I'd now class myself in the latter category too, if pushed. ... FYI: I backed the war, reluctantly so, due to the now discredited WMD argument. There are days I feel like putting a paper bag over my head for doing so. But paper bags, denials and blame-game arguments won't help at this point. ...
'Unburdened of the glitter and tinsel'
Mary Jane Wilkie makes an intriguing argument
that Christmas shouldn't be a legal holiday in America. She's not approaching it from a separation-of-church-and-state angle. But rather from a Christmas-as-celebrated-sucks angle. Can't really disagree with that sentiment. But she's a little daffy when she suggests merely eliminating the legal status of Christmas will lead to better schools, happier work places, fewer drunken X-Mas parties and more devout believers etc. Not even Santa can deliver on those promises. ...

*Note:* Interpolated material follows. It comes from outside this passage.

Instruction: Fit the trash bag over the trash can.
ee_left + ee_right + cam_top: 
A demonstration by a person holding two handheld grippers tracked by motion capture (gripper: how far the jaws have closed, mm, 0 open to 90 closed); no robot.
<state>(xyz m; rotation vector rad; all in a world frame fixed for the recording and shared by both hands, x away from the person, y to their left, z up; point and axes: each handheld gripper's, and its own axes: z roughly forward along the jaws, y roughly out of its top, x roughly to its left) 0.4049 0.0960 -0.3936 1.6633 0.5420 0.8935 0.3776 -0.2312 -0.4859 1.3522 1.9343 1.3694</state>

'Residents of a gang-terrorized Boston,' Part II
Someone else has indeed determined the validity of at least one of the individual complaints: The Herald was wrong.
Who am I to argue? As I was saying, John
is one of the most astute and considerate observers about these matters and ... Stand by my comments, though, about keeping the focus on the overarching tragedy unfolding -- and on those actually pulling the triggers in these gang killings. ... (This is a climb down for you, isn't it?